Seorang anggota Marinir dengan berat hati memberi kode kepada seorang anggota Polri yang masuk mengantar keluarganya. Padahal, pada saat yang bersamaan, anggota Marinir itu melarang pengantar yang lain masuk. ”Di sini tidak hanya kesabaran, tetapi juga makan hati,” kata Yoe.
Arus mudik di Pelabuhan Yos Sudarso, Ambon, dalam beberapa tahun sebelumnya selalu diwarnai dengan saling dorong. Tahun 2015, misalnya, beberapa pemuda menyerang kantor kesyahbandaran karena tiket habis terjual. Mereka adu mulut hingga bentrok, kemudian berurusan dengan polisi.
Juga tak jarang para penumpang memaksa pihak kesyahbandaran agar mencabut larangan berlayar seperti pada 2016. Padahal, ketika itu gelombang sedang tinggi. Mereka juga memaksa untuk menggunakan kapal barang karena tiket kapal penumpang habis. Kantor kesyahbandaran sering menjadi sasaran demonstrasi.
Kini, tanggung jawab terbesar ada di penjaga pintu masuk ruang tunggu. Awak kapal praktis tak dibebani lagi dengan urusan semacam itu. Seperti kata Yoe, mereka tak boleh emosi. Semacam perlu ada ”obat kesabaran” bagi mereka yang setiap hari menghadapi orang dengan berjuta karakter.
Nasri (31), penumpang kapal, mengatakan, penyebab utama mereka yang tak dapat tiket membuat kericuhan adalah ketidakadilan terhadap pelayanan transportasi laut di Indonesia. Menjelang arus mudik, wilayah bagian barat Indonesia dipersiapkan. Jalan tol dibangun, jalan rusak diperbaiki, gerbong kereta ditambah, dan mudik gratis di mana-mana.
Sementara daerah kepulauan, seperti Maluku, minim perhatian. Padahal, pemerintah sudah memprediksi kenaikan jumlah penumpang. Dari data pos komando mudik di Pelabuhan Yos Sudarso, jumlah pemudik diperkirakan naik 3 persen dari 63.015 orang pada 2017 menjadi 64.901 orang pada 2018 ini. ”Kalau ada keseimbangan antara jumlah pemudik dan kapal pasti tak ada yang ribut,” kata Nasri.
Petugas tol
Selain petugas pelabuhan, petugas tol juga mesti bekerja keras saat momentum mudik Lebaran. Senin siang, Imam Susanto (29) merebahkan badannya di salah satu ruang istirahat di kantor Gerbang Tol (GT) Cikarang Utama, Kabupaten Bekasi, Jawa Barat.
Bekerja ekstra pada masa mudik Lebaran sudah dirasakan pria asal Kebumen, Jawa Tengah, itu dalam empat tahun terakhir.

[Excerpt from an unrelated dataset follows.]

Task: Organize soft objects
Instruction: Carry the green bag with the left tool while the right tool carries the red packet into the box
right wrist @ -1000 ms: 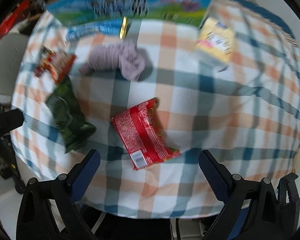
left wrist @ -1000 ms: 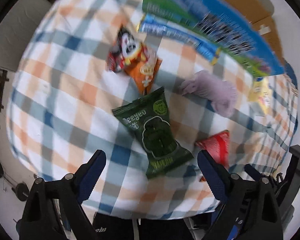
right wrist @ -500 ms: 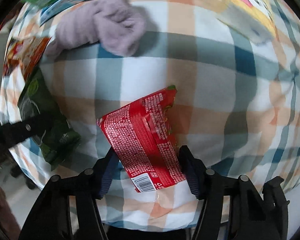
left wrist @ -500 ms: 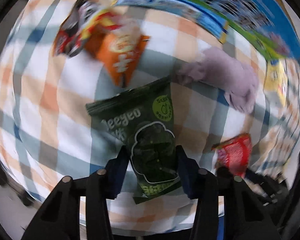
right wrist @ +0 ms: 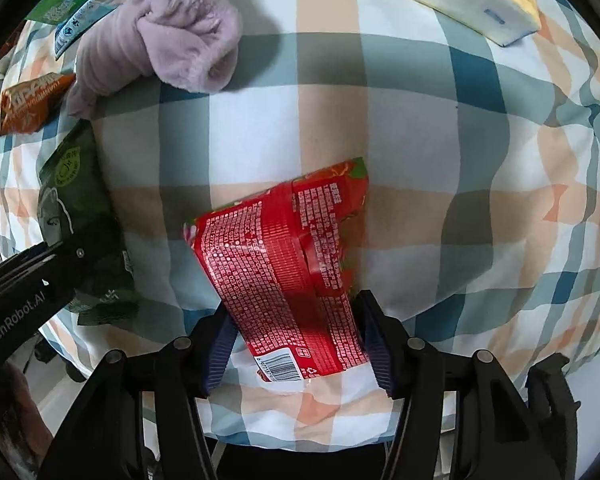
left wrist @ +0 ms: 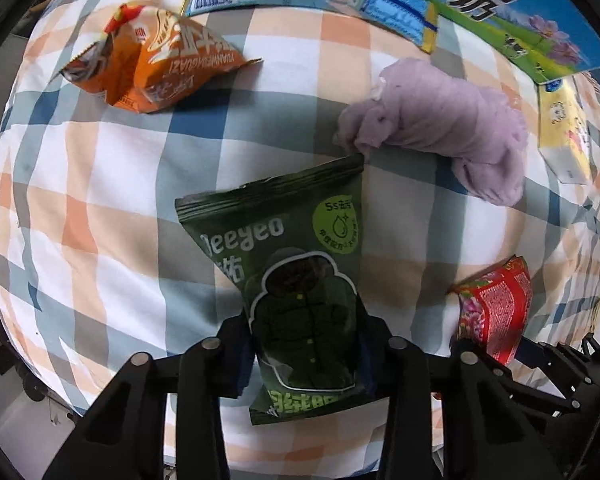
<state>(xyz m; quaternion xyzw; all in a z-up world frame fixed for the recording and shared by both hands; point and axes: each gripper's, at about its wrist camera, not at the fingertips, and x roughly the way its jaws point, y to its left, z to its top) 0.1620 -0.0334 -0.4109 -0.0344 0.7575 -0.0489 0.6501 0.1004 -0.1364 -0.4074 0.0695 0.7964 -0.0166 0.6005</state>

Pada tahun ini, di balik keramahan Imam membantu pengguna tol terselip sedikit kecemasan. Istrinya tengah mengandung sembilan bulan dengan hari perkiraan lahir pada 12 Juni. Imam berharap di sela kesibukannya tetap dapat mendampingi istri melahirkan anak pertamanya.
Hal serupa dirasakan Winda Junianti (29) yang selalu melaksanakan shalat Idul Fitri di dekat GT Cikarang Utama dalam beberapa tahun terakhir. ”Ada sedihnya juga karena enggak bisa berkumpul dengan keluarga. Namun, ini sudah menjadi tanggung jawab kami dan harus dijalankan,” ujar Winda.
Hal yang sama juga dialami Ngadino, manajer pengendalian lapangan di ruas Tol Salatiga-Kartasura (32,2 kilometer). Pada arus mudik dan arus balik Lebaran, ia harus memonitor lalu lintas di ruas tol fungsional tersebut agar tetap lancar. ”Keluarga di Semarang juga sudah maklum dan paham dengan pekerjaan saya. Tugas ini juga untuk melayani kepentingan masyarakat dan negara,” kata bapak dua anak itu.